• TASK:
Without the pictures, print the lines running from the beginning of the material to the line containing "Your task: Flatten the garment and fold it", both ends included.

• INFORMATION SHOWN:
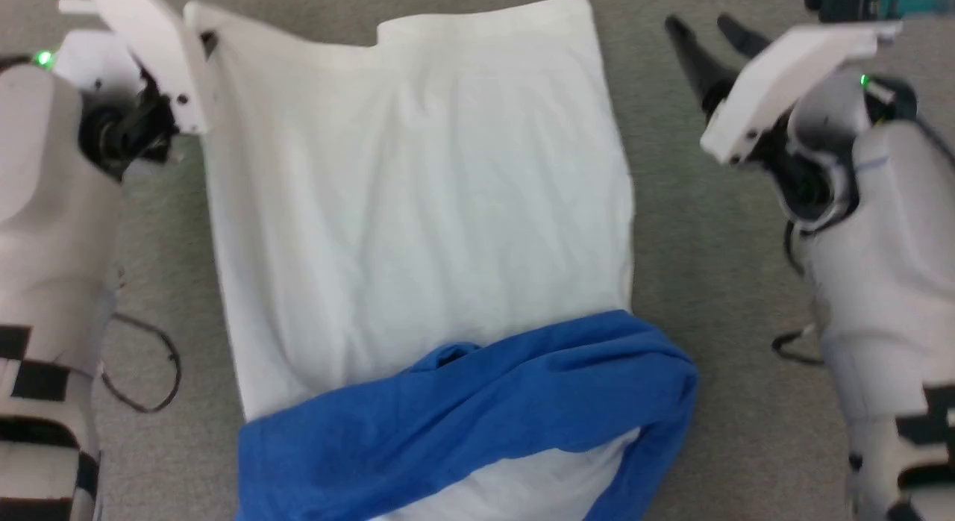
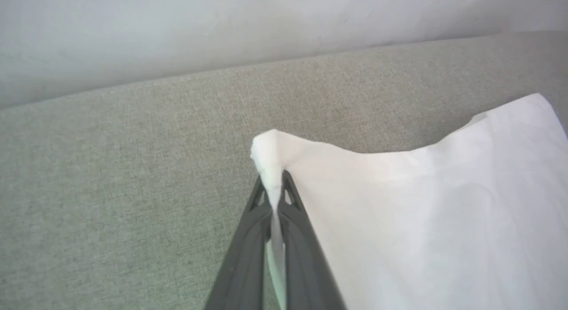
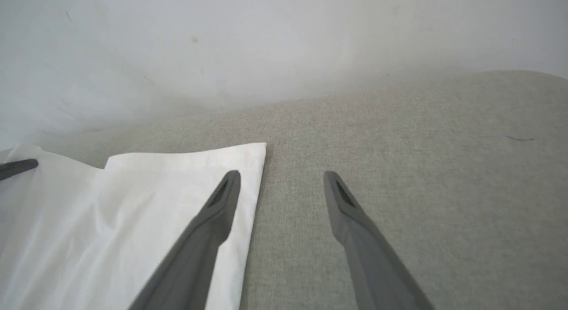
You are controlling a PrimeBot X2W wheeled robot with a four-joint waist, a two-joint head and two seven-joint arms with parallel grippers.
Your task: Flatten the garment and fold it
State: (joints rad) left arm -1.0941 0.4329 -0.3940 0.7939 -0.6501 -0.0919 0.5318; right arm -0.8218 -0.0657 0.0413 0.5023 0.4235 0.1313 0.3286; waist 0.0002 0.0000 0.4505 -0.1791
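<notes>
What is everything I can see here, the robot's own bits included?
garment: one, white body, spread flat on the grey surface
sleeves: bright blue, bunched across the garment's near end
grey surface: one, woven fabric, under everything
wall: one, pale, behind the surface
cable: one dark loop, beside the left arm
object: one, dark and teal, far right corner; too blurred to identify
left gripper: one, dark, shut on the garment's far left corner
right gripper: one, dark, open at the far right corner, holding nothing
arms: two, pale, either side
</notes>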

• YOUR RESPONSE:
You are controlling a PrimeBot X2W wheeled robot with a four-joint waist, a two-joint head and two seven-joint arms with parallel grippers.
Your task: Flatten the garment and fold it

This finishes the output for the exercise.